## EXERCISE INSTRUCTIONS
Below is a set of records; reproduce them exactly without their pictures.

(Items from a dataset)

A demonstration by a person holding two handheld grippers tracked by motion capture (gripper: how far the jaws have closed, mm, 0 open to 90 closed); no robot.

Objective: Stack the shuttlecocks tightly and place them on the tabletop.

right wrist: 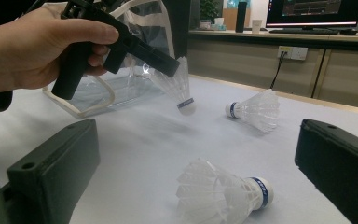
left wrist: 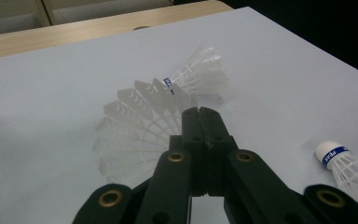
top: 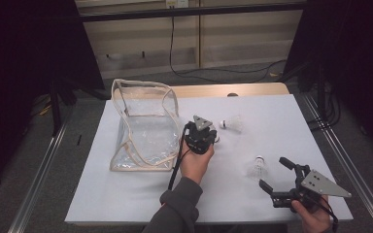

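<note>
The left tool [top: 212, 137] is clamped on the feathered skirt of a white shuttlecock [left wrist: 140, 126]. In the left gripper view its two black jaws meet tightly over the feather rim, and in the right gripper view the shuttlecock [right wrist: 177, 88] hangs from the tool [right wrist: 170, 65] cork down, clear of the surface [top: 272, 126]. The person's left hand [top: 195, 162] grips the tool's handle near the middle of the white surface, just beside the right edge of a clear plastic bag [top: 143, 126] with cream piping — the bag stands with its mouth open upward.

The right tool [top: 278, 174] sits at the near right corner, held in the right hand [top: 315, 218], its jaws spread wide with nothing between them. In the right gripper view the jaws frame a second shuttlecock [right wrist: 223, 193] that lies on its side on the surface, cork toward the right of that view; in the high view this one [top: 258, 167] lies just ahead of the open jaws, apart from them.

A third shuttlecock [top: 232, 124] lies on its side farther back, just to the right of the left tool — its cork points toward that tool in the high view. Behind the white sheet a strip of bare wood [top: 233, 90] shows at the far edge of the surface.
</note>
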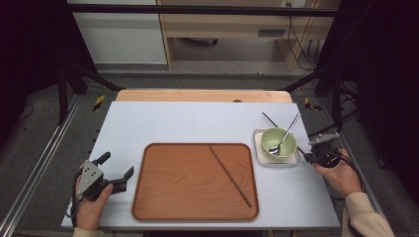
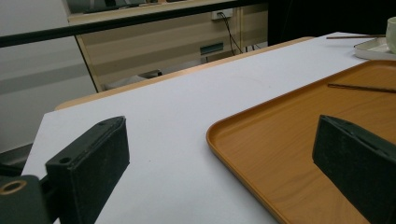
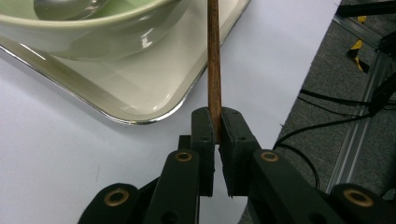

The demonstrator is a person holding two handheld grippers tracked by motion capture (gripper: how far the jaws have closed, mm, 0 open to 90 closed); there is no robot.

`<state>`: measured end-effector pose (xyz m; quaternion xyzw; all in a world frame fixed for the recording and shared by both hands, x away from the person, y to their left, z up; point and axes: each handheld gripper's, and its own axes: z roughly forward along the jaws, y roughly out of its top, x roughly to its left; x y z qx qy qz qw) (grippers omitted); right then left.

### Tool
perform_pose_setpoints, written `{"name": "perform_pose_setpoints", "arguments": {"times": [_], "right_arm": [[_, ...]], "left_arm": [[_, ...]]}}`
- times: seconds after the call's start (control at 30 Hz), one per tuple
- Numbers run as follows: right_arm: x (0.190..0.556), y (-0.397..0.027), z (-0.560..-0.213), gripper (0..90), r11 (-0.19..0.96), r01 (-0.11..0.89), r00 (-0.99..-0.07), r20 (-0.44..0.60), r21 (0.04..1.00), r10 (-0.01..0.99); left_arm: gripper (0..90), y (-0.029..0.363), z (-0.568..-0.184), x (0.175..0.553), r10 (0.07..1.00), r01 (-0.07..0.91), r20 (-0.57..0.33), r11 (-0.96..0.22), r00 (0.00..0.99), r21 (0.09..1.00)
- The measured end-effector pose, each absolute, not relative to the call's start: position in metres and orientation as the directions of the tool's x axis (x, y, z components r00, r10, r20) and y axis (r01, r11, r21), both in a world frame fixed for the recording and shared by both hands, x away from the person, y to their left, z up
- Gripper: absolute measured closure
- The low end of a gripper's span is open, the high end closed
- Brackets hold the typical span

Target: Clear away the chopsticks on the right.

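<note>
Nearest the person, the left tool (image 1: 117,172) rests at the front left of the white worktop (image 1: 197,123), just left of the wooden tray (image 1: 163,197), held in a hand (image 1: 91,207). Its jaws stand wide apart with nothing between them; in the left gripper view one jaw hangs over bare worktop and the other over the tray's near corner.

On the tray lies one chopstick (image 1: 230,176), slanting from the middle of the far edge down toward the front right corner. It lies flat and is well apart from both tools.

At the right edge of the worktop, the right tool (image 3: 217,140) is held in the other hand (image 1: 341,175), just beside a small metal dish (image 3: 154,88). Its jaws are pressed together on the near end of a second chopstick (image 3: 214,60), which runs straight away from the pads, along the dish's side, past the bowl.

The dish carries a pale green bowl (image 1: 284,136), and a metal spoon (image 1: 285,136) stands in the bowl with its handle leaning over the far rim. Beyond the bowl, the far end of the clamped chopstick shows on the worktop behind the dish.
</note>
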<state>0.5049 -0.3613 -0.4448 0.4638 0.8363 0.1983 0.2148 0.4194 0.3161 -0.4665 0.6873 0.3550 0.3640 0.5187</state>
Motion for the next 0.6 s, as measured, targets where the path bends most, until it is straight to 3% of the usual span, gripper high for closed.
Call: {"name": "perform_pose_setpoints", "arguments": {"times": [0.6], "right_arm": [[0.498,-0.374,-0.426,84.8,0.409,0.704,-0.38,-0.179,0.581,0.908]], "left_arm": [[3.5,0.317,-0.466,0.419,0.865,0.109,0.132,-0.209,0.485,0.972]]}}
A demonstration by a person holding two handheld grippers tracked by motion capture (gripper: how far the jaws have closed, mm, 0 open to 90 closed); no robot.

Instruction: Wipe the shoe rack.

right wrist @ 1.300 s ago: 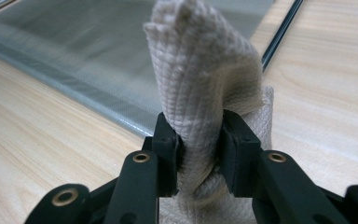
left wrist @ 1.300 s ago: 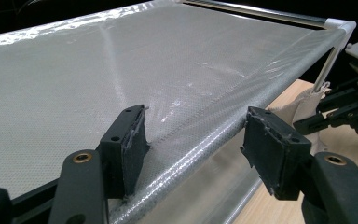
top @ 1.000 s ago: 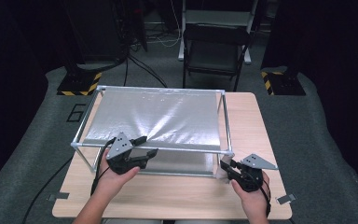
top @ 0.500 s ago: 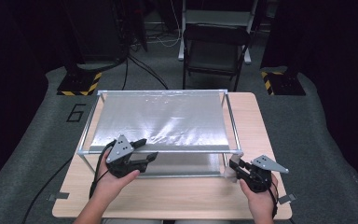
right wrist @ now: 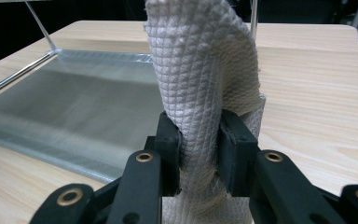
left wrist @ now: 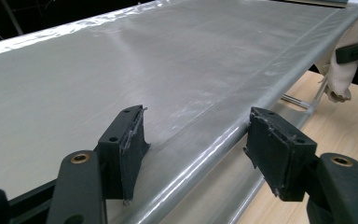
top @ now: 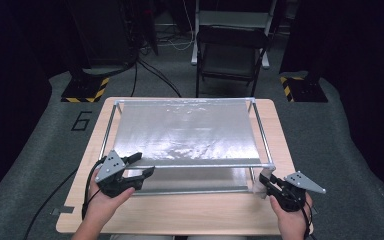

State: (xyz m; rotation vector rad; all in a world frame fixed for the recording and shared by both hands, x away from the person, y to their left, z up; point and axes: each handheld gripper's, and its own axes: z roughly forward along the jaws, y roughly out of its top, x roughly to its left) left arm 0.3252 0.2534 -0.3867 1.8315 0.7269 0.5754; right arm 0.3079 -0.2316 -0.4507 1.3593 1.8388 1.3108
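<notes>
A metal rod frame [top: 205, 165] with clear shiny film [top: 185, 130] stretched over its top stands on the wooden table [top: 190, 215]. My left gripper [top: 146, 163] is open at the frame's near left. In the left gripper view its jaws [left wrist: 198, 149] straddle the film-covered front bar [left wrist: 223, 135] without touching it. My right gripper [top: 263, 179] is at the frame's near right corner, shut on a white quilted cloth [right wrist: 200, 70]. The cloth [left wrist: 342, 74] hangs by the far end of the bar in the left gripper view.
Under the top film a second shiny sheet [right wrist: 74, 107] lies on the tabletop inside the frame. A folding chair [top: 232, 50] and striped floor bases [top: 85, 90] stand beyond the table. A black cable [top: 50, 205] trails off the left edge.
My right gripper has moved to the right with the cloth, out past the frame's near right corner. My left gripper has shifted a little to the left along the front bar.
</notes>
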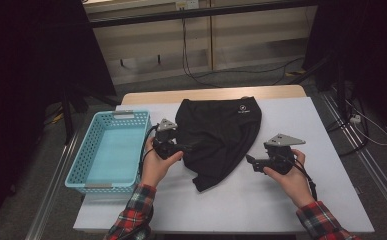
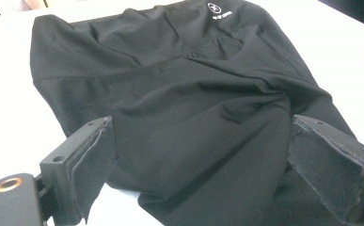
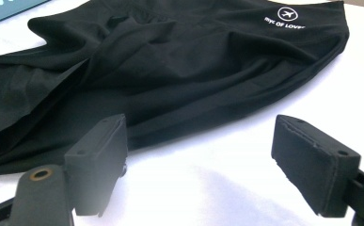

## REPLY
A demonstration by a person holding two handheld grippers tracked by motion capture (gripper: how far the jaws have closed, mm, 0 open to 90 closed); no robot.

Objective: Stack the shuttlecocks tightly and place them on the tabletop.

right wrist: 
left wrist: 
top: 

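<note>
The left tool [top: 212, 137] is clamped on the feathered skirt of a white shuttlecock [left wrist: 140, 126]. In the left gripper view its two black jaws meet tightly over the feather rim, and in the right gripper view the shuttlecock [right wrist: 177, 88] hangs from the tool [right wrist: 170, 65] cork down, clear of the surface [top: 272, 126]. The person's left hand [top: 195, 162] grips the tool's handle near the middle of the white surface, just beside the right edge of a clear plastic bag [top: 143, 126] with cream piping — the bag stands with its mouth open upward.

The right tool [top: 278, 174] sits at the near right corner, held in the right hand [top: 315, 218], its jaws spread wide with nothing between them. In the right gripper view the jaws frame a second shuttlecock [right wrist: 223, 193] that lies on its side on the surface, cork toward the right of that view; in the high view this one [top: 258, 167] lies just ahead of the open jaws, apart from them.

A third shuttlecock [top: 232, 124] lies on its side farther back, just to the right of the left tool — its cork points toward that tool in the high view. Behind the white sheet a strip of bare wood [top: 233, 90] shows at the far edge of the surface.
</note>
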
The demonstrator is a person holding two handheld grippers tracked by motion capture (gripper: how far the jaws have closed, mm, 0 open to 90 closed); there is no robot.

`<state>`: measured end-effector pose (xyz m; quaternion xyzw; all in a world frame fixed for the recording and shared by both hands, x away from the person, y to their left, z up; point and axes: each handheld gripper's, and its own axes: z roughly forward along the jaws, y roughly out of its top, x roughly to its left; x y z qx qy qz qw) (grippers omitted); right then left.

### Tool
perform_pose_setpoints, written `{"name": "perform_pose_setpoints", "arguments": {"times": [_], "right_arm": [[_, ...]], "left_arm": [[_, ...]]}}`
- times: seconds after the call's start (control at 30 Hz), one per tuple
- Numbers run as follows: right_arm: x (0.190..0.556), y (-0.397..0.027), z (-0.560..-0.213), gripper (0..90), r11 (-0.19..0.96), r01 (-0.11..0.89), r00 (-0.99..-0.07), r20 (-0.44..0.60), r21 (0.04..1.00), r10 (-0.01..0.99); left_arm: gripper (0..90), y (-0.029..0.363), z (-0.568..-0.184), x (0.175..0.553), r10 (0.07..1.00), r01 (-0.07..0.91), r20 (-0.57..0.33), r11 (-0.96..0.22), r00 (0.00..0.99), r21 (0.09..1.00)
- The measured end-effector pose, each absolute, not relative to the call's start: position in metres and orientation as the directions of the tool's x axis (x, y, z components r00, r10, r20) and y axis (r01, r11, r21), both in a world frame fixed for the recording and shared by both hands, x away from the person, y to their left, z up
- Gripper: absolute measured closure
- The low end of a gripper's span is open, the high end closed
- Brackets hold the typical span

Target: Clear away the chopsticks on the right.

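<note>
Nearest the person, the left tool (image 1: 117,172) rests at the front left of the white worktop (image 1: 197,123), just left of the wooden tray (image 1: 163,197), held in a hand (image 1: 91,207). Its jaws stand wide apart with nothing between them; in the left gripper view one jaw hangs over bare worktop and the other over the tray's near corner.

On the tray lies one chopstick (image 1: 230,176), slanting from the middle of the far edge down toward the front right corner. It lies flat and is well apart from both tools.

At the right edge of the worktop, the right tool (image 3: 217,140) is held in the other hand (image 1: 341,175), just beside a small metal dish (image 3: 154,88). Its jaws are pressed together on the near end of a second chopstick (image 3: 214,60), which runs straight away from the pads, along the dish's side, past the bowl.

The dish carries a pale green bowl (image 1: 284,136), and a metal spoon (image 1: 285,136) stands in the bowl with its handle leaning over the far rim. Beyond the bowl, the far end of the clamped chopstick shows on the worktop behind the dish.
</note>
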<state>0.5049 -0.3613 -0.4448 0.4638 0.8363 0.1983 0.2148 0.4194 0.3161 -0.4665 0.6873 0.3550 0.3640 0.5187</state>
Motion for the next 0.6 s, as measured, targets where the path bends most, until it is straight to 3% of the usual span, gripper high for closed.
Call: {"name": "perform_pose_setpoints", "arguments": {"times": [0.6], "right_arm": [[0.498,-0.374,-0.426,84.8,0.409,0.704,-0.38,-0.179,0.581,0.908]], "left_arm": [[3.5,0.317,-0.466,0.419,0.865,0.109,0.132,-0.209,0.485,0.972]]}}
A demonstration by a person holding two handheld grippers tracked by motion capture (gripper: how far the jaws have closed, mm, 0 open to 90 closed); no robot.

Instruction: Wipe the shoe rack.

right wrist @ 1.300 s ago: 
left wrist @ 1.300 s ago: 
top @ 1.000 s ago: 
top @ 0.500 s ago: 
right wrist @ now: 
left wrist @ now: 
top @ now: 

State: (xyz m; rotation vector rad; all in a world frame fixed for the recording and shared by both hands, x away from the person, y to their left, z up; point and axes: each handheld gripper's, and its own axes: z roughly forward along the jaws, y roughly out of its top, x roughly to its left) left arm 0.3252 0.2534 -0.3867 1.8315 0.7269 0.5754; right arm 0.3079 -0.2316 -0.4507 1.3593 1.8388 1.3108
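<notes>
A metal rod frame [top: 205, 165] with clear shiny film [top: 185, 130] stretched over its top stands on the wooden table [top: 190, 215]. My left gripper [top: 146, 163] is open at the frame's near left. In the left gripper view its jaws [left wrist: 198, 149] straddle the film-covered front bar [left wrist: 223, 135] without touching it. My right gripper [top: 263, 179] is at the frame's near right corner, shut on a white quilted cloth [right wrist: 200, 70]. The cloth [left wrist: 342, 74] hangs by the far end of the bar in the left gripper view.
Under the top film a second shiny sheet [right wrist: 74, 107] lies on the tabletop inside the frame. A folding chair [top: 232, 50] and striped floor bases [top: 85, 90] stand beyond the table. A black cable [top: 50, 205] trails off the left edge.
My right gripper has moved to the right with the cloth, out past the frame's near right corner. My left gripper has shifted a little to the left along the front bar.
</notes>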

For this exercise, nothing more is required.